Gratuity…Tipping While Traveling
By Erin Delligatti, Owner of Never Grow Up Travel
To tip or not to tip?
Well, that is silly. Of course you tip. But how much? How often? Who? It is easy enough to know what to tip servers at restaurants, but when you travel, you meet all kinds of people that work to make your vacation be the best it can be, and tipping rewards them for good service.
It begins at the airport. If you check your bags outside, you should tip your porter about $1 per bag. If the porter is especially nice and helpful, and whisks you through quickly with a smile, perhaps give him/her a little more for their cheer. If the service costs (some airlines charge to curbside check) that money does NOT go to the porters, it goes to the airline, so tip them anyway.
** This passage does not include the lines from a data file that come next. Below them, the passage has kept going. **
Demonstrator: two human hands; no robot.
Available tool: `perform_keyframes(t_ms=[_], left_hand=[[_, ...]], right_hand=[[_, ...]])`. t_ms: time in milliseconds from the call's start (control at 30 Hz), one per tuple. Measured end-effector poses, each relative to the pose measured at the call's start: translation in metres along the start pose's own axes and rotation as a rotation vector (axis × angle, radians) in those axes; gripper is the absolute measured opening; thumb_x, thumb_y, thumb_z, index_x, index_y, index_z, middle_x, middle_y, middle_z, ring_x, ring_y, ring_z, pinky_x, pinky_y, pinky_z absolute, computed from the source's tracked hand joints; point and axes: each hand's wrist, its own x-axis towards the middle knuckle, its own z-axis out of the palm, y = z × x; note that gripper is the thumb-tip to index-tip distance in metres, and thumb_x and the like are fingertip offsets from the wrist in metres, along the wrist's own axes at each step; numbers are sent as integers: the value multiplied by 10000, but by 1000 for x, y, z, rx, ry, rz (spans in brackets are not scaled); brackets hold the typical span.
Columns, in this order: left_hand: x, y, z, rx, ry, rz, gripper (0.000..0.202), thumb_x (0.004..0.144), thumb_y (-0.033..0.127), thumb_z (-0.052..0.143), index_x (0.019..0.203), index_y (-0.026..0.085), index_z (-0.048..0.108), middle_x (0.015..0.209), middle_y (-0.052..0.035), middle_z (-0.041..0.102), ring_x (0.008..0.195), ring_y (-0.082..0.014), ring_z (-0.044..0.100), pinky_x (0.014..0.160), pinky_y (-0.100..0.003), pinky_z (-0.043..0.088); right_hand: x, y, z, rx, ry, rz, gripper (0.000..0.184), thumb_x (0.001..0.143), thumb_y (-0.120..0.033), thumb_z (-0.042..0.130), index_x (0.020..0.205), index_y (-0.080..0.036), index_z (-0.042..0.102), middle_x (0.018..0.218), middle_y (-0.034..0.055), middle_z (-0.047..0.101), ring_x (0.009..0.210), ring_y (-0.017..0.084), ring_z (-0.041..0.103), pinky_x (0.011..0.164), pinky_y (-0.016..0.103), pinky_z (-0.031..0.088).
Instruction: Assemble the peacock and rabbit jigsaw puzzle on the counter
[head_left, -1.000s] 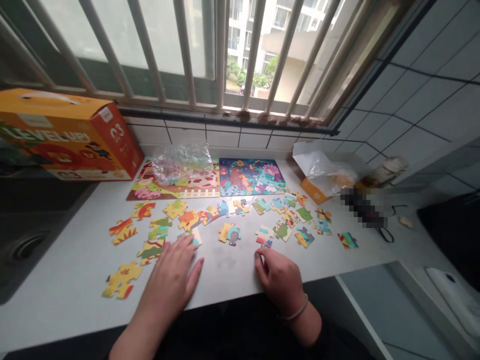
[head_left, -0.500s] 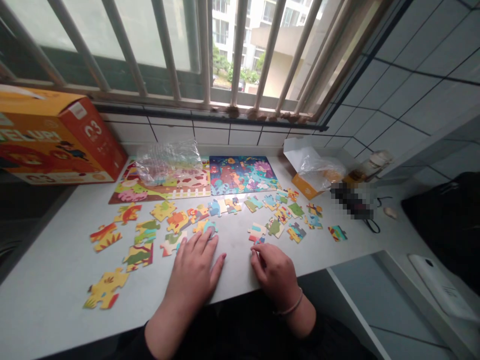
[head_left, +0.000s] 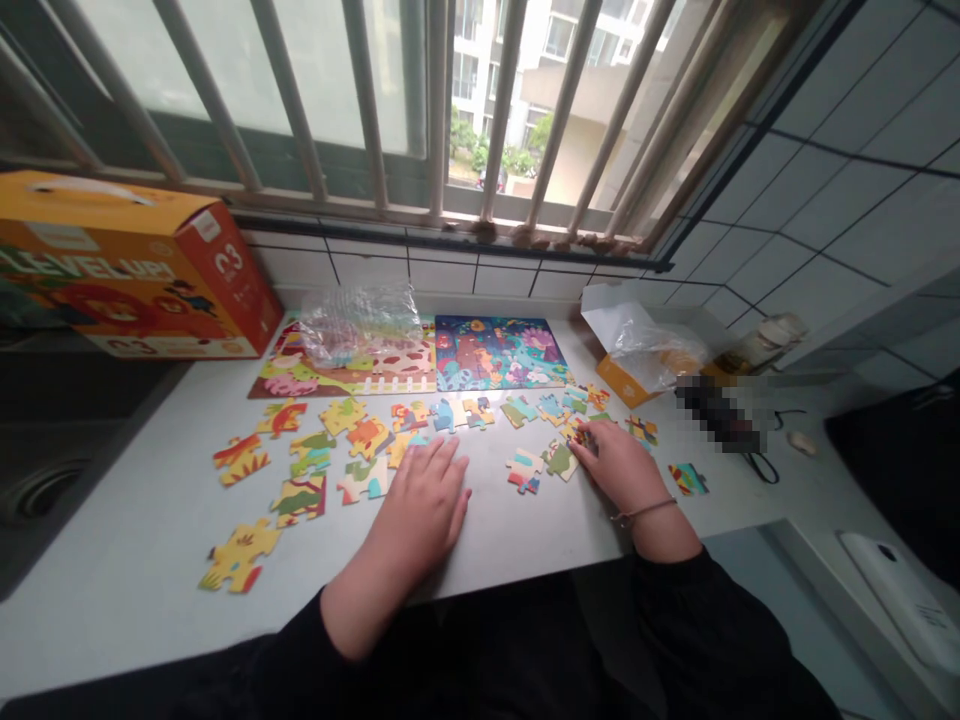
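My left hand (head_left: 424, 515) lies flat on the white counter (head_left: 510, 540) with its fingers stretched out. Its fingertips rest by a yellow puzzle piece (head_left: 401, 448) and partly cover the pieces there. Farther right, my right hand (head_left: 619, 465) has its fingers curled and pinched at a small multicoloured puzzle piece (head_left: 583, 436), mostly hidden by the hand. Just left of these fingers lie a green puzzle piece (head_left: 559, 459) and a white, blue and red puzzle piece (head_left: 524, 470). Several loose pieces spread to the left, among them a yellow one (head_left: 240, 555) near the front.
Two picture boards, a farm scene (head_left: 397, 380) and a dark blue forest scene (head_left: 502, 352), lie at the back, with clear plastic wrap (head_left: 360, 325) on the first. An orange box (head_left: 135, 270) stands left; an opened box (head_left: 626, 380) and glass jar (head_left: 765, 345) stand right.
My right hand has moved right and away from me, from the white, blue and red piece to the pieces behind it. The left hand stays flat. The view has shifted slightly left.
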Motion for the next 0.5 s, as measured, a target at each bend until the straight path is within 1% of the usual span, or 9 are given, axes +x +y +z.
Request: perform_keyframes(t_ms=[100, 167, 200, 267, 367, 433, 500], left_hand=[[42, -4, 0, -41, -64, -38, 444, 1072, 271, 539, 1484, 147, 646, 1624, -208, 614, 1550, -392, 520, 1311, -642, 397], [70, -10, 5, -51, -84, -53, 471, 1062, 271, 577, 1510, 132, 614, 1615, -220, 610, 1561, -391, 495, 1348, -633, 327], [82, -13, 8, -53, -85, -56, 482, 1059, 288, 602, 1516, 134, 604, 1617, -218, 605, 1557, -390, 495, 1356, -627, 310], [101, -20, 16, -64, -87, -54, 486, 1051, 306, 645, 1505, 137, 603, 1564, -218, 639, 1513, -390, 527, 1348, -630, 314], [113, -27, 24, -94, -81, -35, 463, 1044, 305, 676, 1476, 151, 615, 1464, -201, 684, 1439, -371, 566, 1346, -637, 303], [113, -31, 26, -118, -78, -16, 456, 1031, 299, 700, 1458, 161, 624, 1418, -190, 692, 1410, -370, 569, 1345, -652, 286], [110, -34, 25, -146, -79, 5, 464, 1011, 301, 726, 1445, 169, 630, 1391, -185, 690, 1380, -379, 573, 1328, -672, 297]], right_hand=[[0, 5, 2, 57, -4, -6, 301, 1016, -355, 703, 1271, -195, 723, 1235, 146, 782, 1112, 303, 744, 967, 408, 566], [1, 8, 3, 117, -7, -6, 382, 989, -344, 722, 1333, -182, 687, 1264, 154, 776, 1141, 308, 746, 989, 419, 570], [2, 10, 3, 147, -10, -3, 412, 969, -335, 737, 1346, -181, 675, 1255, 150, 777, 1138, 304, 749, 992, 418, 572], [5, 11, 2, 198, -20, 11, 446, 931, -324, 765, 1344, -188, 665, 1207, 129, 785, 1105, 286, 758, 979, 404, 574], [10, 13, -3, 226, -48, 34, 486, 891, -335, 797, 1338, -200, 664, 1140, 94, 792, 1001, 257, 763, 912, 377, 572], [13, 14, -8, 225, -69, 33, 505, 871, -347, 815, 1332, -201, 667, 1108, 80, 793, 929, 242, 754, 862, 359, 561], [16, 15, -11, 229, -92, 24, 512, 859, -345, 819, 1328, -205, 668, 1080, 66, 790, 864, 226, 740, 810, 340, 545]])
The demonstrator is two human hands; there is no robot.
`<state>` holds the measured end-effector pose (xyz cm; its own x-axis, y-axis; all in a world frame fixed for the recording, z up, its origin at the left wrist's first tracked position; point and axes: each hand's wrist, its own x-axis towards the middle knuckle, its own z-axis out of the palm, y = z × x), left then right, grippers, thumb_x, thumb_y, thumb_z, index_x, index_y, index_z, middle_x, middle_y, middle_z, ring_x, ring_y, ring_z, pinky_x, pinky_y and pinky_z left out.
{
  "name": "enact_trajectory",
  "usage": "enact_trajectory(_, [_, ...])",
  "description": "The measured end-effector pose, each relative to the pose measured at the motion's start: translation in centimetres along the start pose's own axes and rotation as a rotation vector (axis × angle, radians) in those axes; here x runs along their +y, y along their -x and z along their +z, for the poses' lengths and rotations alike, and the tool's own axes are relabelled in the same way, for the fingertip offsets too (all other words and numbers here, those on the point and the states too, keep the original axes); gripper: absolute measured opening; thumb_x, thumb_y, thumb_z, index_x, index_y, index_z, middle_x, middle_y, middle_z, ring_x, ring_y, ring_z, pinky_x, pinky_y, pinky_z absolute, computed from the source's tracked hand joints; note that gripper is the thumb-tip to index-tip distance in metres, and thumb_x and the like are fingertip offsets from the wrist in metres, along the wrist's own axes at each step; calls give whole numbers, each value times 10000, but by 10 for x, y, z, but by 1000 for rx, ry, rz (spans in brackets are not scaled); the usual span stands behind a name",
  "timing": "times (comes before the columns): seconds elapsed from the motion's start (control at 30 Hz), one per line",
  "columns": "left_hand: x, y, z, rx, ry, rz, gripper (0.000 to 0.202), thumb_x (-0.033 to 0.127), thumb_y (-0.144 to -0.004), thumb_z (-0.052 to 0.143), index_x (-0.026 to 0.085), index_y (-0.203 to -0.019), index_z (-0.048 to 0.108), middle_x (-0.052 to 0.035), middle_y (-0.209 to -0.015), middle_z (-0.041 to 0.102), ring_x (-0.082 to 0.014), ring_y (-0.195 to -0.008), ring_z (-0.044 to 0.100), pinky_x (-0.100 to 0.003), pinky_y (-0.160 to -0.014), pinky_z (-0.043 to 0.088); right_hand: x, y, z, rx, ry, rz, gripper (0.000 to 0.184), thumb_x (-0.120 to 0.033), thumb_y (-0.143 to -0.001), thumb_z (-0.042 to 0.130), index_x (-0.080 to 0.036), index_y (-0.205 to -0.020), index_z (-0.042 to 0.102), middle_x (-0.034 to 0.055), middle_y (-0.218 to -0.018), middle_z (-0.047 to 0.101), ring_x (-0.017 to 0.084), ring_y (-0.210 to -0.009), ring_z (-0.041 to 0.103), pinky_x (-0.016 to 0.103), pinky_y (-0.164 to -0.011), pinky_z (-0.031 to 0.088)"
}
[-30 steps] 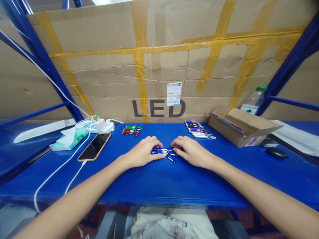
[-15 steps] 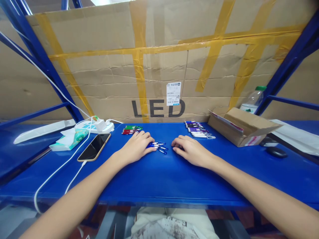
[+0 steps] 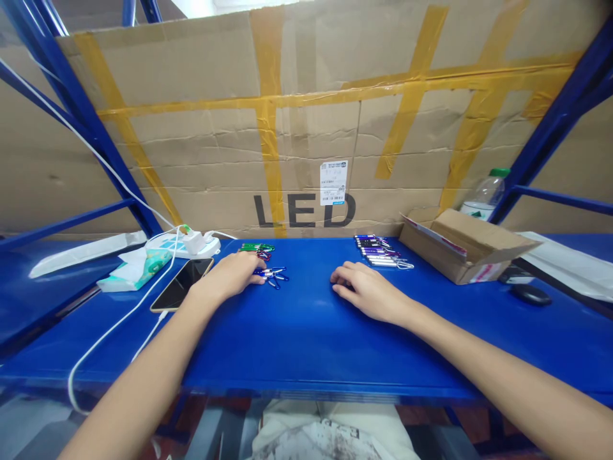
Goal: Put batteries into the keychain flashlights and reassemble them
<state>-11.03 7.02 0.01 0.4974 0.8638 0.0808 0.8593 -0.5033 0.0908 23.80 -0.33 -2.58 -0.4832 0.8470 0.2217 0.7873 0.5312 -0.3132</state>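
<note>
My left hand (image 3: 231, 276) lies palm down on the blue table (image 3: 306, 338), its fingers closed over a small bunch of blue keychain lights (image 3: 271, 275) whose clips stick out to the right. Just behind it lie green and red keychain lights (image 3: 256, 248). My right hand (image 3: 366, 292) rests on the table to the right, fingers loosely curled, and nothing shows in it. A row of purple, black and silver keychain lights (image 3: 380, 250) lies beyond my right hand.
A phone (image 3: 182, 284) on a white cable lies at the left, by a tissue pack (image 3: 141, 267) and a power strip (image 3: 184, 243). An open cardboard box (image 3: 462, 246) and a bottle (image 3: 486, 191) stand at the right. A taped cardboard wall (image 3: 306, 128) closes the back.
My left hand has slid the blue keychain lights leftward and away, from the table's middle to beside the green and red ones. My right hand has let go and stayed put.
</note>
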Motion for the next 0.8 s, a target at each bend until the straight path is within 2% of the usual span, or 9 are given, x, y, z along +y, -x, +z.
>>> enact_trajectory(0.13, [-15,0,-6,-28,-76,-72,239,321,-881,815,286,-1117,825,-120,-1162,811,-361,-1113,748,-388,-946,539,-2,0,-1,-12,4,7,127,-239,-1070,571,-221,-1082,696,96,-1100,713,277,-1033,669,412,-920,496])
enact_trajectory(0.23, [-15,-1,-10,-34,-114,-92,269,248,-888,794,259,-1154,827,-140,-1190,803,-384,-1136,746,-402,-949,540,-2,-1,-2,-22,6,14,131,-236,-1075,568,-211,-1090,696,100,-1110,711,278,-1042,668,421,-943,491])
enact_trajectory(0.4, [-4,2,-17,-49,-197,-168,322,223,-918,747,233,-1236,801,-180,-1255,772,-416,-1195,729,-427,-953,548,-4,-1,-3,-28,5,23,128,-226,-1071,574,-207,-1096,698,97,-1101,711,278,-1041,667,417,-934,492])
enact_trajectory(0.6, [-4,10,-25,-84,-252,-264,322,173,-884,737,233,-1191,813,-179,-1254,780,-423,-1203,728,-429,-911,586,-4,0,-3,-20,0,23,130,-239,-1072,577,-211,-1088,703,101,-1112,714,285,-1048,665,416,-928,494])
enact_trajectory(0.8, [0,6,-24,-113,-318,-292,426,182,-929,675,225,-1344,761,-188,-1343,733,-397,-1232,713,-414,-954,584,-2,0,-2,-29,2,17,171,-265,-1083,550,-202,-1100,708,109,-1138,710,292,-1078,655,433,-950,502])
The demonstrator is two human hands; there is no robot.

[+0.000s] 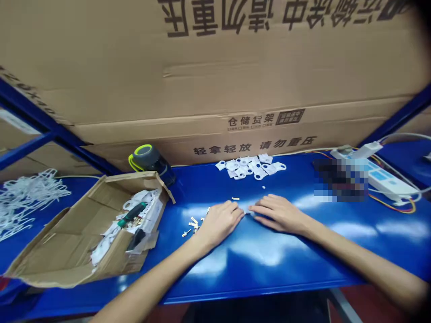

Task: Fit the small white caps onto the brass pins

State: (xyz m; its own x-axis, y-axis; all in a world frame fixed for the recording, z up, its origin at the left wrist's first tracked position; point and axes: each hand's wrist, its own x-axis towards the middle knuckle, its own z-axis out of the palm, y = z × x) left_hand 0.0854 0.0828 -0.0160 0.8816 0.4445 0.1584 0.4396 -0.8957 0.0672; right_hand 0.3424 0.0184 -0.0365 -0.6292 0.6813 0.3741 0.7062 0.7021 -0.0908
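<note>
In the head view, the left hand (218, 223) and right hand (279, 213) lie palm-down and narrow on the blue counter (269, 278), fingertips meeting from either side at a small white plastic piece (248, 211). Its long axis is too small to read, and whether it is pinched cannot be told.

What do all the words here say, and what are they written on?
"轻拿轻放 请勿重压": low on the carton
"仓储货架": on the carton, beside a small logo
"请勿重压": upside down, high on the carton
Print at the carton's left edge: too blurred to read
Patch beside the power strip: pixelated, unreadable
</note>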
Tip flight attendants? No.
When you arrive at your destination, porters will be waiting by the baggage carousels, hoping to help you. Again, figure an average of $1 per bag, but if they are willing to take it to your rental car for you, give them a bit extra.
- If you have a car service picking you up, you should tip the driver 20% unless they made you wait or were cranky…then reduce accordingly.
- If you take a courtesy shuttle, give the driver a couple of dollars, or more if they help with your bags.
- Once you arrive at your hotel, more porters wait to help you! Definitely tip them as they handle your bags from the car and then eventually deliver to your room.
- Tip hotel employees checking you in? No.
- Other hotel employees that get tipped…porters hailing cabs for you get $1-$2. Valet parkers when you are dropping off and picking up your vehicle, $2 or $3.
- Servers in restaurants get 18-20% if they provided good service, but please note…in tourist destinations, it is customary to add gratuity to a bill, even if you don’t have a large party, so make sure you aren’t double tipping.
- Spa and salon employees get 20%.
- Housekeepers should receive about $1 per day, per person, although if there are only two of you I suggest giving at least $3 or $4. It should be left so it is obviously meant as a tip, or they will not take it; the bed is usually a good spot, perhaps on a pillow so it is clear you left it for them.
- Room Service staff: almost always gratuity in addition to a service charge is already added onto the bill, but when in doubt, ask.
- Concierge: Normally, no, unless they get you a great reservation, then a $5 bill is much appreciated. If you are on a concierge floor and someone was extra helpful, you might slip them a little tip. If they don’t accept cash, you might consider giving them a nice box of candy, or writing them a thank you letter upon your return.
- Tour guides: if it is a group tour, a few dollars per person for a job well done is a good idea. For a private tour, it depends on the length…on a full day tour, $10-$15 per person would be appropriate.
Usually, you can prepay gratuities, or they are added to your room bill. Those tips cover room stewards and the dining room staff. When you buy alcohol or items of food that cost, gratuity is usually automatically added, even if it is just a can of soda. Be aware of that before you tip, to make sure you aren’t double tipping. I usually, however, give the room stewards extra if they did a good job (and they usually do!)
Standard suggestions for cruise tipping per day (to be done on the last night, per person in your party):
- Dining room server: $3-4
- Assistant server: $1-$3
- Maitre D or Head Server: $1
- Room Steward: $3-4
- For excursions, usually they are run by staff not employed by the cruise line. Definitely tip…for example, on the boat we recently took in Nassau for a three stop snorkel, we gave the two employees on the boat $20 to share. It is very subjective, based on what you did and how nice and knowledgeable your guides were.
- For daycare staff onboard, gifts are nice. They especially appreciate prepaid International phone cards, as many staff members come from different parts of the world. That is a great thank you for entertaining your children during your vacation!
Tipping customs in each country vary, and there are too many traditions in regards to gratuity to cover. When you are traveling to another country, poorer countries especially, expect to be asked for tips for everything from handing you toilet paper for the bathroom to waving to you. Just remember, a good rule of thumb for tipping is when someone provides you something helpful, you tip. If they just want a tip because they are standing there, smile and act like you don’t understand what they are asking for.
ALWAYS get a good guide book or a very experienced travel agent before going to another country on a land tour. For example, when I went to Egypt, tipping was requested by almost everyone I saw…sometimes for just being there. If I hadn’t been prepared, I wouldn’t have known how to handle it.
Lastly, travel agents. When you have a good travel agent, you may be inspired to tip them…but don’t. If you want to thank them, a wonderful thank you letter, or a gift is more appropriate than cash. Almost always, they are compensated from the travel companies when they book your trip…and you get their knowledge and service for free. But a thank you is always appreciated!